* [WORK TASK]: Quote the listing below in full and exactly as written, but omit every picture.

╭──

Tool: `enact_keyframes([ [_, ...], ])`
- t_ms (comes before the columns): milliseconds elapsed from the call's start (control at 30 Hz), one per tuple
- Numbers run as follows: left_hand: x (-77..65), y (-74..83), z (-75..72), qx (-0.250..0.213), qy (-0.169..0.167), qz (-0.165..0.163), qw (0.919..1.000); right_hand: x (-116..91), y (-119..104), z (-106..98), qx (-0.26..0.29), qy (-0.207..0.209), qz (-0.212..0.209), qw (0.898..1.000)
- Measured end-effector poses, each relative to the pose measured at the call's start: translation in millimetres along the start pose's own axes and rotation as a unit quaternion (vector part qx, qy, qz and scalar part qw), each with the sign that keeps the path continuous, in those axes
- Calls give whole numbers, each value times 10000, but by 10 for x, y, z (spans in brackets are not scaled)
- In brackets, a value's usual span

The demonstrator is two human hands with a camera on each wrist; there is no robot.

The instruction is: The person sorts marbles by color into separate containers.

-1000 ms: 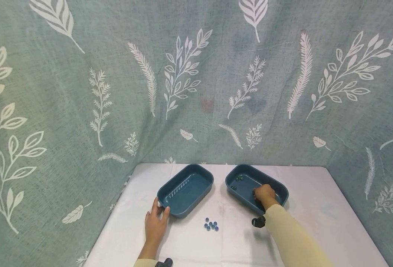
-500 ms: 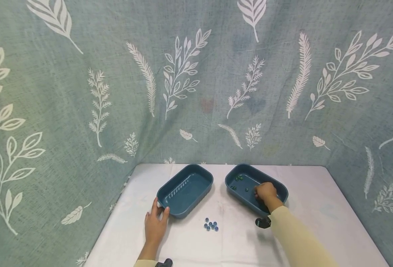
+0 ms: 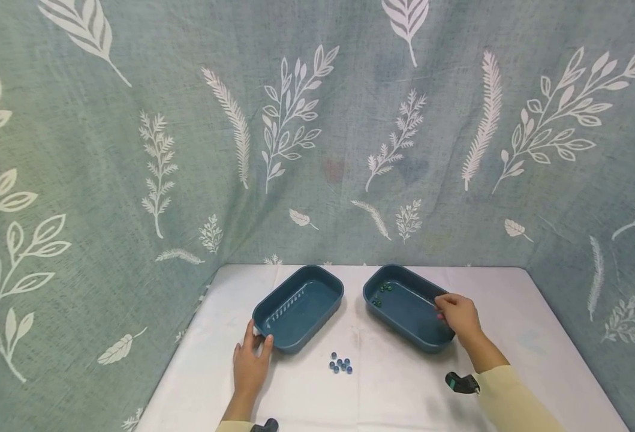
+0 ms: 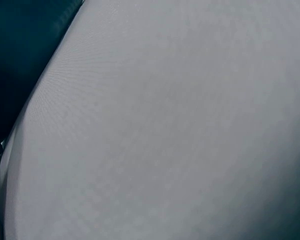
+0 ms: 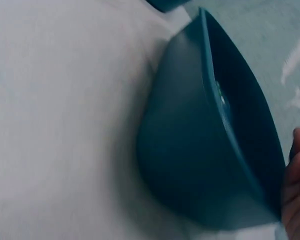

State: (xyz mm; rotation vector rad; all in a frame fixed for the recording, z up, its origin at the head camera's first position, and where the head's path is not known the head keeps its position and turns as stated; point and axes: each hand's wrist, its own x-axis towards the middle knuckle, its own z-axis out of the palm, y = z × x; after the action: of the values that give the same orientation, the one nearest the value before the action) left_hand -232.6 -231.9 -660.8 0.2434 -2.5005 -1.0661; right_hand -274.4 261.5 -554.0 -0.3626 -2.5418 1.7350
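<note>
In the head view my left hand (image 3: 250, 367) touches the near-left end of the left teal tray (image 3: 325, 315), its thumb and fingers spread. That tray holds nothing visible. My right hand (image 3: 460, 316) is over the right end of the second teal tray (image 3: 400, 332), with bent fingers inside the rim line. Whether anything lies between those fingertips is hidden. Small green marbles sit in two clusters, one at the back (image 3: 385, 288) and another by the left wall (image 3: 376, 302). In the right wrist view, blurred fingers (image 5: 296, 185) appear beside the tray's rim (image 5: 217, 107).
Several blue marbles (image 3: 341, 363) lie loose on the white cloth (image 3: 360, 396) between and in front of the trays. A green leaf-patterned curtain (image 3: 333, 150) stands behind the table and along both sides.
My right hand has lifted from the tray floor and moved right towards its rim. A single green marble seen beside it half a second ago has left that spot. My left hand stays put.
</note>
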Motion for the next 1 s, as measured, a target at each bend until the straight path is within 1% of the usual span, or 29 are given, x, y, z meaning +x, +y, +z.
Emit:
enact_keyframes([
  [133, -14, 22, 14, -65, -5, -1, 10000, -80, 94, -171, 354, 336, 3, 9988],
  [233, -28, 59, 15, -62, 0, 21, 10000, -119, 194, -244, 552, 634, -14, 9965],
  [300, -36, 88, 10, -35, -34, 11, 10000, -143, 273, -266, 712, 757, -7, 9946],
  [400, -42, 85, 1, 36, -105, -41, 9999, -203, 384, -244, 1040, 938, -27, 9901],
  [500, -25, 52, -9, 87, -207, -110, 9997, -281, 490, -182, 1368, 1194, -60, 9834],
  [567, -9, 44, -15, 40, -269, -114, 9996, -337, 547, -146, 1486, 1399, -104, 9789],
  [633, -4, 63, -17, 21, -366, -172, 9992, -382, 597, -136, 1537, 1510, -168, 9764],
  [767, -53, 153, -44, -26, -572, -264, 9980, -439, 690, -130, 1088, 1655, -400, 9794],
  [833, -108, 211, -71, -32, -603, -302, 9977, -457, 732, -115, 654, 1681, -545, 9821],
  [900, -175, 270, -98, 62, -381, -356, 9986, -463, 776, -94, 304, 1620, -684, 9839],
  [933, -209, 299, -110, 96, -196, -397, 9990, -459, 798, -82, 129, 1563, -771, 9846],
  [1000, -270, 362, -132, 112, 302, -435, 9985, -446, 842, -59, -221, 1435, -950, 9848],
])
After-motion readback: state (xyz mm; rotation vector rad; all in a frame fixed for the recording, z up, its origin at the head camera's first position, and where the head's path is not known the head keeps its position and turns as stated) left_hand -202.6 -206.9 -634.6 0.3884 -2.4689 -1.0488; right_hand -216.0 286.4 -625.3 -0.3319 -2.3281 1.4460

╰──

* [REPLY TO THE EXERCISE]:
Tool: `enact_keyframes([ [_, ...], ])`
- t_ms (comes before the columns): milliseconds elapsed from the call's start (control at 30 Hz), one per tuple
- Numbers run as follows: left_hand: x (-77..65), y (-74..83), z (-75..72), qx (-0.250..0.213), qy (-0.169..0.167), qz (-0.165..0.163), qw (0.919..1.000); right_hand: x (-116..91), y (-119..104), z (-106..98), qx (-0.26..0.29), qy (-0.207..0.209), qz (-0.212..0.209), qw (0.898..1.000)
- Measured end-effector poses, each relative to the pose measured at the call's start: translation in millimetres along the start pose's own axes and rotation as a unit quaternion (vector part qx, qy, qz and scalar part qw), each with the sign that keeps the path continuous, in those axes
- Calls give whole numbers, each value times 10000, but by 10 for x, y, z (spans in brackets are not scaled)
- In brackets, a value's usual span

The demonstrator is two human hands with a camera on each wrist; there is no robot.

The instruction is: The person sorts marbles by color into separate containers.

-1000 ms: 
-500 ms: 
+0 ms: 
+0 ms: 
+0 ms: 

State: (xyz mm; rotation vector rad; all in a frame fixed for the recording, z up, its origin at the head camera's first position, and where the head's path is not known the head keeps its position and turns as stated; point and axes: each hand's wrist, its own x-axis towards the middle knuckle, its own z-axis out of the palm, y = z × x; after the action: of the values that give the same orientation, the one nearest the value before the action) left_hand -232.6 -231.9 -660.8 0.2434 -2.5005 -1.0661; right_hand -274.4 261.5 -554.0 -0.3626 -2.5418 1.7350
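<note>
In the head view my left hand (image 3: 250, 367) touches the near-left end of the left teal tray (image 3: 325, 315), its thumb and fingers spread. That tray holds nothing visible. My right hand (image 3: 460, 316) is over the right end of the second teal tray (image 3: 400, 332), with bent fingers inside the rim line. Whether anything lies between those fingertips is hidden. Small green marbles sit in two clusters, one at the back (image 3: 385, 288) and another by the left wall (image 3: 376, 302). In the right wrist view, blurred fingers (image 5: 296, 185) appear beside the tray's rim (image 5: 217, 107).
Several blue marbles (image 3: 341, 363) lie loose on the white cloth (image 3: 360, 396) between and in front of the trays. A green leaf-patterned curtain (image 3: 333, 150) stands behind the table and along both sides.
My right hand has lifted from the tray floor and moved right towards its rim. A single green marble seen beside it half a second ago has left that spot. My left hand stays put.
</note>
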Motion for the next 1 s, as measured, a target at each bend until the straight path is within 1% of the usual span, or 29 are given, x, y, z meaning +x, +y, +z.
Emit:
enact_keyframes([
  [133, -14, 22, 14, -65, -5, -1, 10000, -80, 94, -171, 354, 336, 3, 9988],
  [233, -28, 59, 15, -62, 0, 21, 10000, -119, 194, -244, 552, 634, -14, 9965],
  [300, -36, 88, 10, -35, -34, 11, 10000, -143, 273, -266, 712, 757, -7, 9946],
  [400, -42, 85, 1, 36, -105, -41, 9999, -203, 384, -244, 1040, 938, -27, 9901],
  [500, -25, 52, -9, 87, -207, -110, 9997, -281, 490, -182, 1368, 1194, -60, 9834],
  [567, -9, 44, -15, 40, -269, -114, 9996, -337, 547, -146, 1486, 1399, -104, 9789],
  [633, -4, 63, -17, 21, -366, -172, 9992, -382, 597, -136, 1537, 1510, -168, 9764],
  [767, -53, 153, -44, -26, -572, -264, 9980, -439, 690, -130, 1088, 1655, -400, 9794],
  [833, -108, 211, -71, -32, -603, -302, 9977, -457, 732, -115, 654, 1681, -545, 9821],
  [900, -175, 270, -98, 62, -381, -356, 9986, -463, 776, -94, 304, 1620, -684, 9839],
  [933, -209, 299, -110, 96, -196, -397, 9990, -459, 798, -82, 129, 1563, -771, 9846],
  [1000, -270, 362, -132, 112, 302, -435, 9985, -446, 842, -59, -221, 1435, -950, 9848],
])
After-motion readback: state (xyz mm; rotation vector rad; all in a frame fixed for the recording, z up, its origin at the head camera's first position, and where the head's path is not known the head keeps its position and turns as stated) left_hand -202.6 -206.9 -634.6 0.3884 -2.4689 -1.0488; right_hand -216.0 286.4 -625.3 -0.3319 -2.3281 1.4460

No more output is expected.